Going back to your problem of finding the maximum of the values predicted by your model, we can:
Express the predicted value as a function of r(1,x) and r(2,x) and the coefficients from the logistic regression, namely:
pred(x) = beta0 + beta1 * r(1,x) + beta2 * r(2,x)

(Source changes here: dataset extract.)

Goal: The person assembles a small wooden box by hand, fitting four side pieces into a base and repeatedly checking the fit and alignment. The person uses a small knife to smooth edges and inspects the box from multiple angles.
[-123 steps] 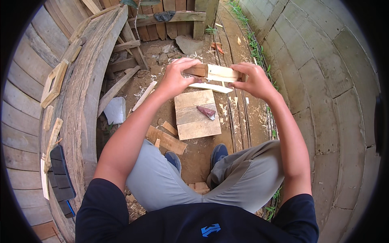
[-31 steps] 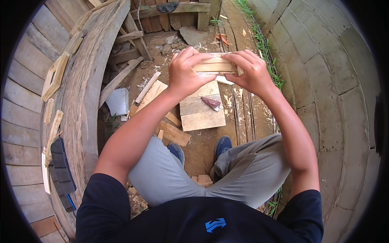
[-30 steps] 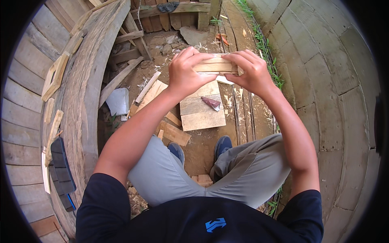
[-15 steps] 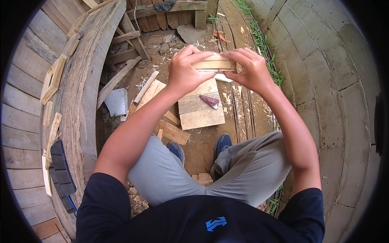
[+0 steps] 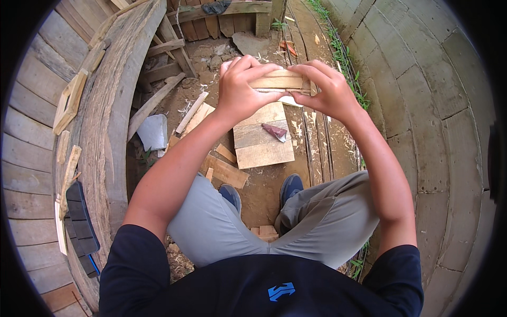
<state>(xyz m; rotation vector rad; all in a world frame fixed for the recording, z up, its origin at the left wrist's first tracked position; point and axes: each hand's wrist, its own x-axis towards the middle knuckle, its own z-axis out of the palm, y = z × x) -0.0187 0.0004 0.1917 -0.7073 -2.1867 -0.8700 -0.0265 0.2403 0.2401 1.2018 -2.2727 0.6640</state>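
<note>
Wood strip [image 5: 279,82] is now up higher and closer to my face than a few seconds back, off the board [image 5: 262,138] below. Left hand [image 5: 240,87] and right hand [image 5: 325,90] both pinch its ends, looks like I'm checking the fit.

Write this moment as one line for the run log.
left hand: grips wooden piece | right hand: grips same piece | below: square board on ground, reddish scrap on it
</note>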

Derive the expression w.r.t. x, set it to 0 and solve for x.
In R code:
# Get the normalization constants alpha(j) to obtain r(j,x) from p(j,x) as
# r(j,x) = p(j,x) / sqrt( norm(j) ) = p(j,x) / alpha(j)
alpha1 = sqrt( attr(poly(x,2), "coefs")$norm2[3] )

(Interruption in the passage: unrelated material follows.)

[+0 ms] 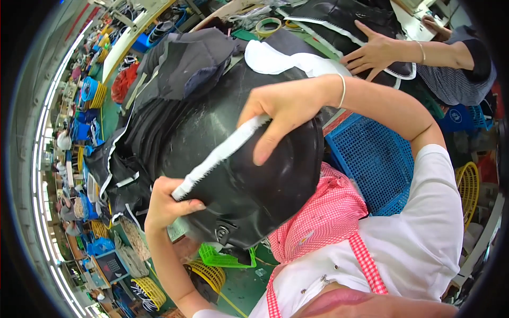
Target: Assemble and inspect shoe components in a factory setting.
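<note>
- Left hand (167, 204) pinches the lower end of the white strip (220, 156), fingers closed on it.
- Right hand (283, 114) grips the upper end, fingers curled.
- Strip lies across the black panel (238, 191), over the lap.
- Judgement: keep the strip taut and both ends aligned.

A blue plastic crate (371, 159) sits to the right, with a yellow wire basket (469, 185) beyond it. Across the bench a co-worker's hand (374, 53) presses flat on a black piece with white toothed edging (328, 21). A roll of tape (268, 25) lies near the far edge. Grey fabric pieces (191, 63) are heaped on the left. Lower down stands a green basket (222, 258), with a second yellow one (209, 273) just beside it.
</note>
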Motion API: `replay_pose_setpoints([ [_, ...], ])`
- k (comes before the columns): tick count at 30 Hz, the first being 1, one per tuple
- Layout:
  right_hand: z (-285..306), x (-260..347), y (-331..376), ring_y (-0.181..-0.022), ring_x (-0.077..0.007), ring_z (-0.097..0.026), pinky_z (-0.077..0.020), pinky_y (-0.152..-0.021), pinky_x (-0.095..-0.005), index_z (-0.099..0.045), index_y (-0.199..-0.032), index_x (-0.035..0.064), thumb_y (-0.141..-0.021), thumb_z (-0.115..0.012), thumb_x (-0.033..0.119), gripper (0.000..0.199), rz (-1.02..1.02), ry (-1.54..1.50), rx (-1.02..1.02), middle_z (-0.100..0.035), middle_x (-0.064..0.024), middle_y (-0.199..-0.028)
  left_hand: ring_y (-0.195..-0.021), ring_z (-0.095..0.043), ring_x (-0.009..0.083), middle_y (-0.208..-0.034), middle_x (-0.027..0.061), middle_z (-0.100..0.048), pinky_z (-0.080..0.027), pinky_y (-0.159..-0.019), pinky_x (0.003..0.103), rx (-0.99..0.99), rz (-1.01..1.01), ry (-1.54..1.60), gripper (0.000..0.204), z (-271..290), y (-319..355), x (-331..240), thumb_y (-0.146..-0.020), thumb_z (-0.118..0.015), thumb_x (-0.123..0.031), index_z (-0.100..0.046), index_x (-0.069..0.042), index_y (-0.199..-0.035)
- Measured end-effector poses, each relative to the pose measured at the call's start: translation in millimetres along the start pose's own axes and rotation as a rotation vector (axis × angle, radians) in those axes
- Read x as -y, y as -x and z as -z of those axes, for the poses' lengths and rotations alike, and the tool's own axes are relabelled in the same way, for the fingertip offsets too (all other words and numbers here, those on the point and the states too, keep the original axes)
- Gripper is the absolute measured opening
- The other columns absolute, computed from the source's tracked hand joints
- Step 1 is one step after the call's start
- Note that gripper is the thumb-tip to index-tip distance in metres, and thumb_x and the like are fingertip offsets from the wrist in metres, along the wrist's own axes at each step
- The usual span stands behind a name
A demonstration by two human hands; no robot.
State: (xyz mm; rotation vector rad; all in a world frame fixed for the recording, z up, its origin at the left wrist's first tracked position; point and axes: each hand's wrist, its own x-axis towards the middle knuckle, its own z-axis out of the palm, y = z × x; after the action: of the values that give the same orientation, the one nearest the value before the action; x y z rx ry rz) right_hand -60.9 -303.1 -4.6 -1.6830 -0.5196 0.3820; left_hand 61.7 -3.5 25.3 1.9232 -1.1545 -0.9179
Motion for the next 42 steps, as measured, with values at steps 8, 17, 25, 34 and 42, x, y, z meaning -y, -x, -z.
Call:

alpha2 = sqrt( attr(poly(x,2), "coefs")$norm2[4] )
# Get the logistic regression coefficients (beta1 and beta2)
coef1 = as.numeric( model$coeff["poly(x, 2)1"] )
coef2 = as.numeric( model$coeff["poly(x, 2)2"] )
# Compute the x at which the maximum occurs from the expression that is obtained
# by deriving the predicted expression pred(x) = beta0 + beta1*r(1,x) + beta2*r(2,x)
# w.r.t. x and setting the derivative to 0.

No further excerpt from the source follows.